* **Work to complete**: Return all of the data exactly as written, without the pictures.

**** Data section ****

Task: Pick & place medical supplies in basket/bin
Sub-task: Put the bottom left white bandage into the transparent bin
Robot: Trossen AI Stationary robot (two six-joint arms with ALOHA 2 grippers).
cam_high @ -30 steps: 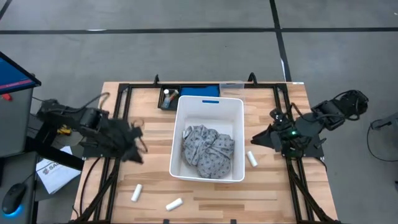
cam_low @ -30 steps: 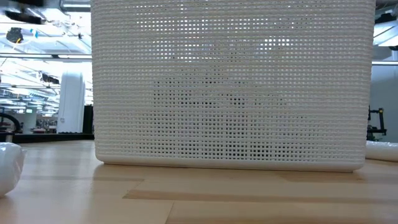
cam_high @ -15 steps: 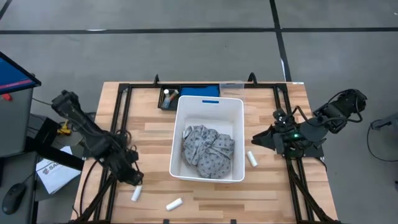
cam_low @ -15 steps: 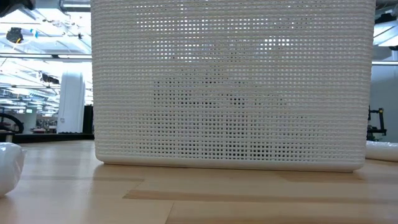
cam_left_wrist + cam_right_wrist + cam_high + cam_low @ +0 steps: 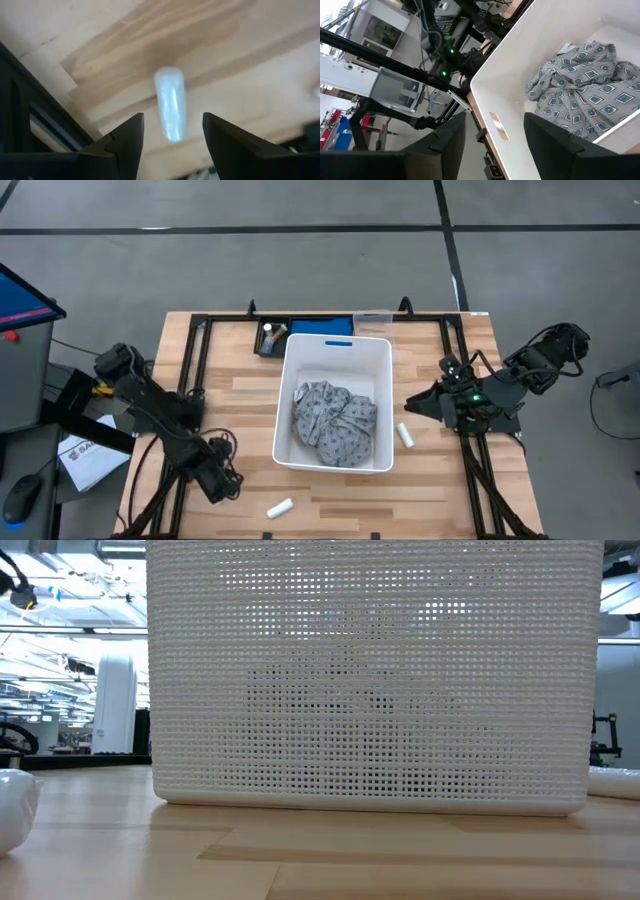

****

* **Solution to this problem**:
Task: Pick & place medical supplies in basket/bin
Sub-task: Put the bottom left white bandage into the transparent bin
Robot: Trossen AI Stationary robot (two six-joint arms with ALOHA 2 grippers).
cam_high @ -30 steps: 
cam_low @ -30 steps: 
cam_high @ -15 steps: 
cam_low @ -15 steps: 
cam_left_wrist + cam_right_wrist + cam_high + cam_low @ +0 steps: 

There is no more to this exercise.